_EXERCISE GOAL_.
Keeping each line intact, print the whole listing.
───── DATA EXCERPT
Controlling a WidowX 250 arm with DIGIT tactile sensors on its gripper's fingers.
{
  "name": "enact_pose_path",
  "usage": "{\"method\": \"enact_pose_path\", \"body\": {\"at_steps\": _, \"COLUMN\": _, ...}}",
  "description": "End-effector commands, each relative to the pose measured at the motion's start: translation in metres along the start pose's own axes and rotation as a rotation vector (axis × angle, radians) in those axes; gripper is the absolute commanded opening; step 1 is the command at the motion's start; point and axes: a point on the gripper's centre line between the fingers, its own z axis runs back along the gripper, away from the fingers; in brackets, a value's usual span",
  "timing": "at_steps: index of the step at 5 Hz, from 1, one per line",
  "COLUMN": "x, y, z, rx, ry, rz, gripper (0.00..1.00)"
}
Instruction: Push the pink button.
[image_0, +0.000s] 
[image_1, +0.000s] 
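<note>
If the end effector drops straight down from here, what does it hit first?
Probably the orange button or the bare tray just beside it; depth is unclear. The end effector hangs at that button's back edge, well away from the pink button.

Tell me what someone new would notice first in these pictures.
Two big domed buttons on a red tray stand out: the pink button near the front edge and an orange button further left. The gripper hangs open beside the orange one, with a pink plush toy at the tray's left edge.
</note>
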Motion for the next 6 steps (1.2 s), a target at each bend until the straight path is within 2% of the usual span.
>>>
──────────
_TASK ANSWER_.
Controlling a WidowX 250 arm with DIGIT tactile sensors on its gripper's fingers.
{
  "name": "enact_pose_path",
  "usage": "{\"method\": \"enact_pose_path\", \"body\": {\"at_steps\": _, \"COLUMN\": _, ...}}",
  "description": "End-effector commands, each relative to the pose measured at the motion's start: translation in metres along the start pose's own axes and rotation as a rotation vector (axis × angle, radians) in those axes; gripper is the absolute commanded opening; step 1 is the command at the motion's start; point and axes: a point on the gripper's centre line between the fingers, its own z axis runs back along the gripper, away from the fingers; in brackets, a value's usual span",
  "timing": "at_steps: index of the step at 5 Hz, from 1, one per line",
  "COLUMN": "x, y, z, rx, ry, rz, gripper (0.00..1.00)"
}
Instruction: Push the pink button.
[image_0, +0.000s] 
[image_1, +0.000s] 
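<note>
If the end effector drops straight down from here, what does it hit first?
Probably the orange button or the bare tray just beside it; depth is unclear. The end effector hangs at that button's back edge, well away from the pink button.

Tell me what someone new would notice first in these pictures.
Two big domed buttons on a red tray stand out: the pink button near the front edge and an orange button further left. The gripper hangs open beside the orange one, with a pink plush toy at the tray's left edge.
</note>
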Motion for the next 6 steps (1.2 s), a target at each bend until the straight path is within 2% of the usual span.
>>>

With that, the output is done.